Dataset section:
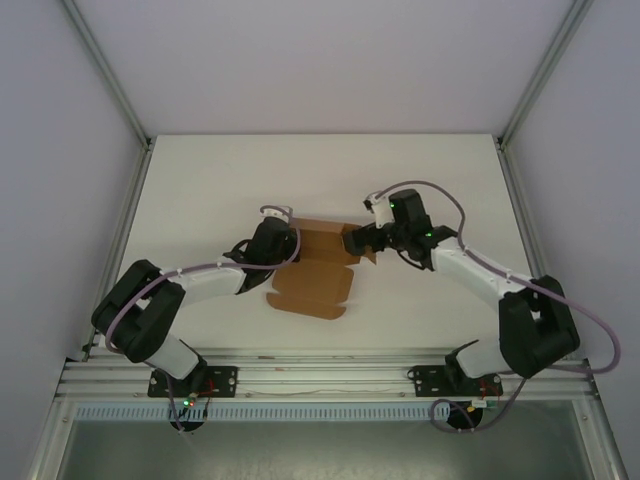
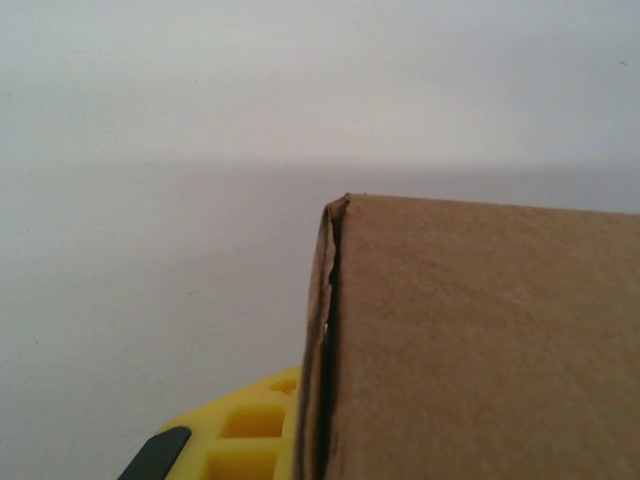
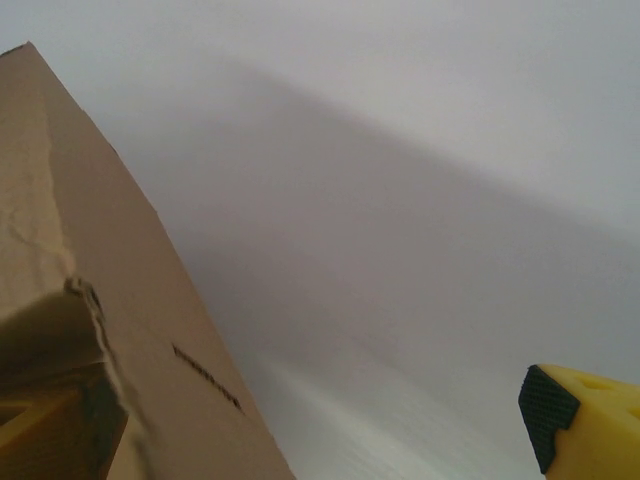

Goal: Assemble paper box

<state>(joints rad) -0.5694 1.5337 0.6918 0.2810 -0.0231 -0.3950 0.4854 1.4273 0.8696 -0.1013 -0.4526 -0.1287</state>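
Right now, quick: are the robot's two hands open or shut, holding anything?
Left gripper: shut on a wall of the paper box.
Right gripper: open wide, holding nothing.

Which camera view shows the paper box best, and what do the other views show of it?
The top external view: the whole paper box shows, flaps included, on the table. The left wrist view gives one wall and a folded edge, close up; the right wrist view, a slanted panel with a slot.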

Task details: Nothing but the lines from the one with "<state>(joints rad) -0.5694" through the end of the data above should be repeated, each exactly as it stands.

Problem solution:
<state>(joints rad) -0.5694 1.5337 0.6918 0.2810 -0.0231 -0.3950 0.4854 1.4273 0.8696 -0.1013 -0.4526 -0.1287</state>
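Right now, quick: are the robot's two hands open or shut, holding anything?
Left gripper: shut on a wall of the paper box.
Right gripper: open wide, holding nothing.

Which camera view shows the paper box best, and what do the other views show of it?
The top external view: the whole paper box shows, flaps included, on the table. The left wrist view gives one wall and a folded edge, close up; the right wrist view, a slanted panel with a slot.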

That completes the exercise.